Сейчас она с тоской пыталась вспомнить все предыдущие события, чтобы понять: что и где пошло не так? Ведь другим девчонкам за опоздания тоже прилетало, конечно, да только вот никогда за десять минут не вызывали к директору на ковер. Достаточно было объяснительную написать да повиниться кому-нибудь из заместителей и начальнику отдела персонала. А тут Ерунда какая-то

Самое обидное, что она очень радовалась удаче своей: несмотря на то, что проспала, смогла собраться на работу в рекордные сроки, такси прилетело за три минуты после вызова, и доехали быстро, не попав ни в одну пробку, и светофоры дали «зеленую волну» Всего десять минут, хоть проспала она больше, чем на час И смена была вечерняя - по-любому, другой администратор был на месте, и уйти должен был только часа через два, не раньше, то есть работа вообще никак не пострадала. Да и Галька, в конце концов, душа родная, ни за что бы Арину не выдала

Или, все же, Галька-то и настучала? Помня ее злорадство, когда уволили Катерину А еще ревность ее, которую невозможно было ни предотвратить, ни утихомирить Да нет, характер у девчонки, конечно, был гадкий временами, особенно, если что-то угрожало ее благополучию и комфорту, но на подлость она пойти не могла.  Арина решила, что надо жить по принципу «не пойман - не вор», иначе совсем будет свинством, если обвинять в своих бедах и проблемах всех, кто под руку подвернется.

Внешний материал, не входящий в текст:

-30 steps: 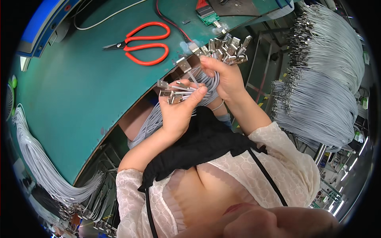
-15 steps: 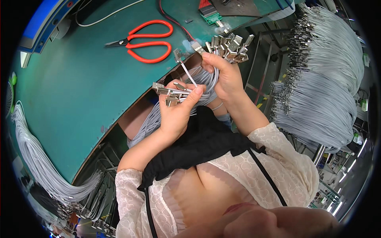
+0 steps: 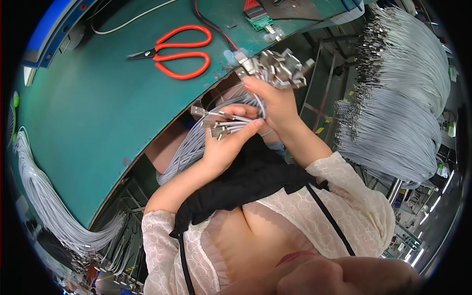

- Ты поняла меня, я надеюсь? - Девушка на автомате кивнула головой, с ужасом осознавая: она задумалась настолько глубоко, что не слышала последнюю часть речи директора. Просто кивала, готовая согласиться со всем, в чем ее еще обвиняют, лишь бы окончить экзекуцию поскорее И не ожидала, что придется отвечать еще на какие-то новые вопросы. Теперь оставалось надеяться, что ни на что страшное и противозаконное она сейчас не подписалась своим кивком.